O conteúdo do pronunciamento de Uelinton que antecedeu a agressão, obtido com exclusividade pela BRN, é revelador — e não pelo que diz, mas pelo que não diz. O vereador questiona o fato de o prefeito ter escolhido Mucugê, e não Correntina, para realizar o casamento de sua filha. Trata-se de uma crítica de cunho político e simbólico: a ideia de que um gestor que não celebra eventos familiares em sua própria cidade demonstraria certo desprezo pelo município que governa.
"O prefeito casou a filha em Mucugê — não aqui em Correntina, a cidade que ele governa."— Vereador Uelinton, em pronunciamento político · contexto que antecedeu a agressão
Esse tipo de crítica — ainda que espinhosa e pessoal — situa-se no campo do debate político.

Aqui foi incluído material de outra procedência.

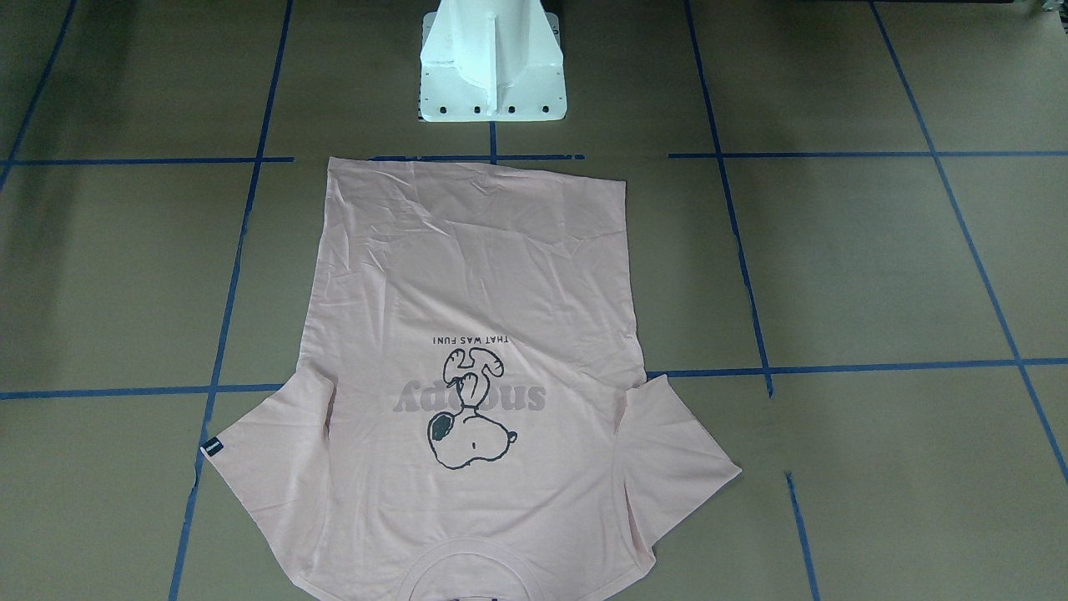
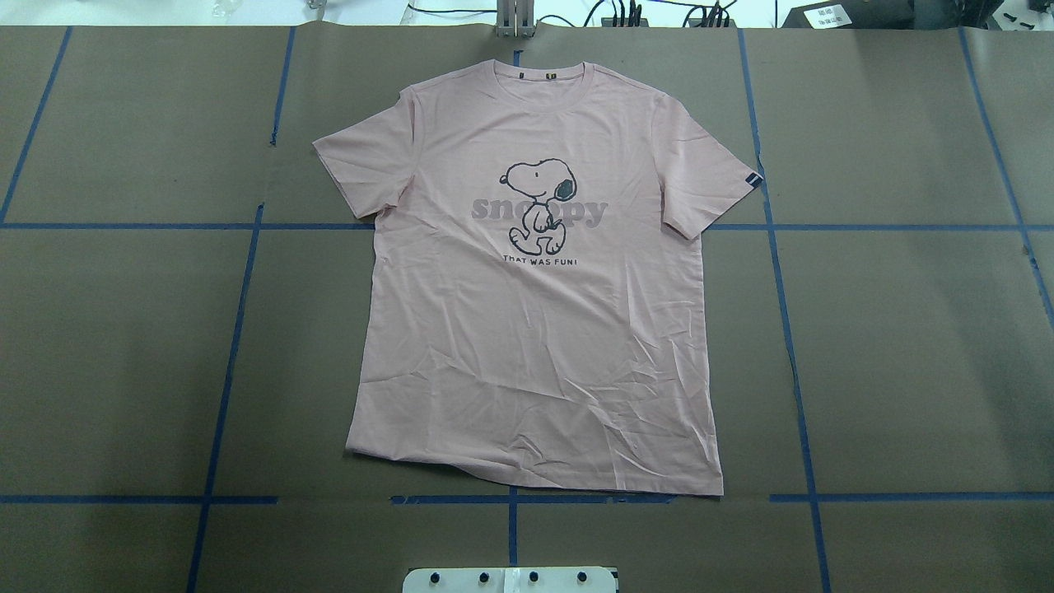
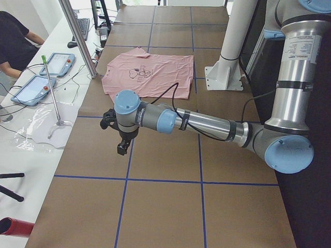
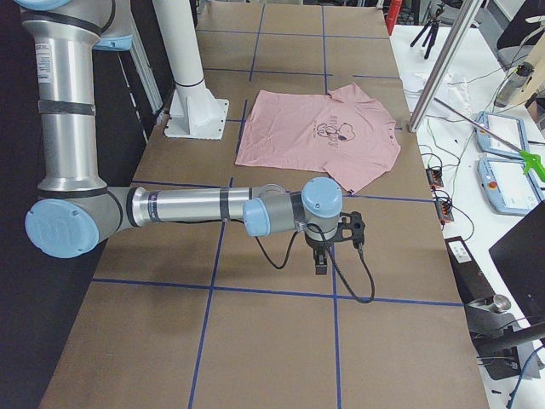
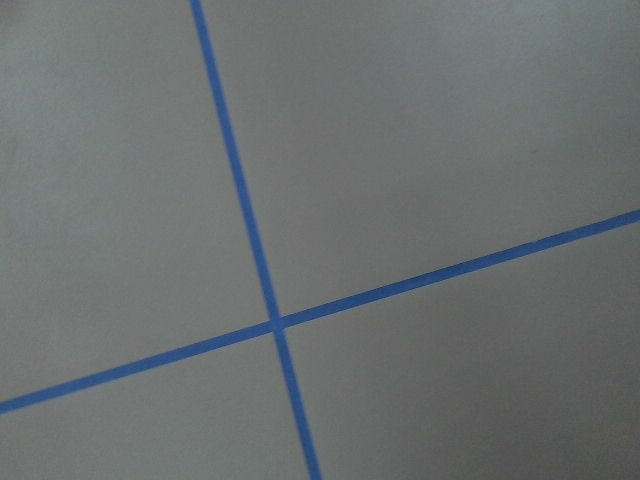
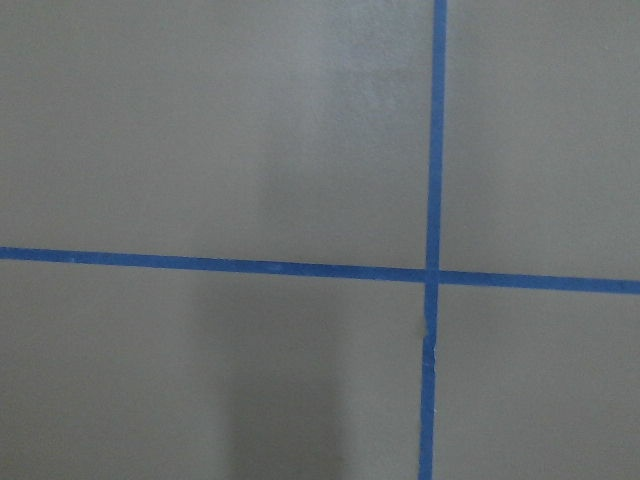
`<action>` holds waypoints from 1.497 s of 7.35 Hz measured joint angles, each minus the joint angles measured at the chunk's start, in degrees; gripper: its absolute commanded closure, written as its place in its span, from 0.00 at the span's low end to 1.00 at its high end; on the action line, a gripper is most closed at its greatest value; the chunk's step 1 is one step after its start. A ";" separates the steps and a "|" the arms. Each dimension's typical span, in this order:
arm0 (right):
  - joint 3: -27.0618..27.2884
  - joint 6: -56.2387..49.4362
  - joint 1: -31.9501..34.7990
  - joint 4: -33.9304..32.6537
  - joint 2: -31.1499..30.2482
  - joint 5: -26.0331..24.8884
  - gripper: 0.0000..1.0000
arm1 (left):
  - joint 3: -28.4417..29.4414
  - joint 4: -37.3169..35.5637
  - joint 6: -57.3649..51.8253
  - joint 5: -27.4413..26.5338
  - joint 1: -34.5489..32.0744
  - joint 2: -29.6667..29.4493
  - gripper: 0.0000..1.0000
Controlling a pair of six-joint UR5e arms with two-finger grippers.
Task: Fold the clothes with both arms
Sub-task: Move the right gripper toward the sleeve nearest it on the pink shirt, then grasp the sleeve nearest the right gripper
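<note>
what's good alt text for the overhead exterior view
A pale pink T-shirt lies flat, print up, on a brown table gridded with blue tape, collar at the far side and hem toward the robot. A cartoon dog over grey lettering is on its chest; a small dark tag marks the view's right sleeve.

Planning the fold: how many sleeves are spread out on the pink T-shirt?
2 on the pale pink cotton T-shirt: plain sleeve at robot's left, black-tagged sleeve at its right.
</note>
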State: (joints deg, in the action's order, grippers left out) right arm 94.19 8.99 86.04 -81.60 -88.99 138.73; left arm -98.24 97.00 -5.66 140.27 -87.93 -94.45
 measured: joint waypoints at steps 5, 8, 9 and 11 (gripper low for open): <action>-11.11 12.91 -13.24 5.74 18.83 2.19 0.00 | 5.87 17.28 16.39 2.78 5.55 -6.05 0.00; -16.92 22.79 -18.41 7.44 28.38 -3.81 0.00 | 6.55 18.79 27.97 -4.23 10.68 -9.73 0.00; -18.99 27.70 -20.88 12.87 29.30 -7.30 0.00 | 6.38 18.82 28.73 -4.94 10.97 -10.32 0.00; -23.84 36.44 -25.95 23.66 29.77 -13.64 0.00 | 6.26 18.83 29.38 -5.27 11.08 -10.89 0.00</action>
State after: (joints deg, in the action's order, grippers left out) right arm 70.35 45.43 60.08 -57.94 -59.22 125.09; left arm -91.99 115.84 23.71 135.00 -76.84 -105.34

Vereadores exercem mandato popular e têm, por definição constitucional, ampla liberdade de expressão no exercício de suas funções. Questionar onde o prefeito gasta seu dinheiro, inclusive em eventos familiares, pode ser considerado legítimo fiscalismo — especialmente quando o gestor público lida com recursos e visibilidade da população. Em nenhum trecho do vídeo há ataques diretos às filhas do prefeito nem ofensas de caráter pessoal contra elas.
Um comentário político sobre o local de um casamento — por mais incômodo que seja — justifica que um prefeito saia em busca de um vereador pela cidade, invada seu estabelecimento comercial e o agrida fisicamente? Os vídeos mostram que Mariano procurou Uelinton de forma deliberada antes do episódio. Isso transforma a questão de "reação emocional" em algo potencialmente premeditado — e muda completamente o peso jurídico do caso.
A nota do prefeito Mariano admite o excesso — e isso por si só já é inédito na política local. Mas a estrutura do texto diz muito: o reconhecimento do erro vem sempre acompanhado de uma justificativa emocional, como se a dor de ver a família mencionada pudesse atenuar a gravidade de uma agressão física contra um mandatário eleito. No direito, no jornalismo e no senso comum, isso tem um nome: culpar a vítima pela reação do agressor.
Ao mesmo tempo, o prefeito aproveitou a nota para fazer publicidade de obras e entregas do dia — um movimento que analistas políticos regionais classificam como tentativa de redirecionar o debate e lembrar à população que há realizações acontecendo. A estratégia é conhecida: quando a gestão está no negativo, mostrar asfalto e corte de fita.
Sobre a agressão: O prefeito reconhece que se excedeu e afirma que sua reação não encontra justificativa. Pede desculpas pelo excesso cometido.
Sobre a família: Declara ter se sentido profundamente ofendido pelas menções feitas às suas filhas pelo vereador. Afirma que críticas políticas fazem parte da vida pública, mas que a exposição de familiares teve um peso emocional diferente.
Sobre as obras: Na mesma nota, destaca ações e obras entregues à população no dia do episódio, afirmando que o município vive um momento importante de realizações.
Sobre a oposição: Classifica a atuação da oposição como "jogo sujo" e sugere que determinadas ações teriam o objetivo de desgastar sua imagem perante a população.
O caso segue em investigação policial. A BRN acompanha os desdobramentos junto ao Ministério Público, à Câmara Municipal de Correntina e às autoridades do estado da Bahia. Novas informações serão publicadas à medida que surgirem. Esta matéria será atualizada.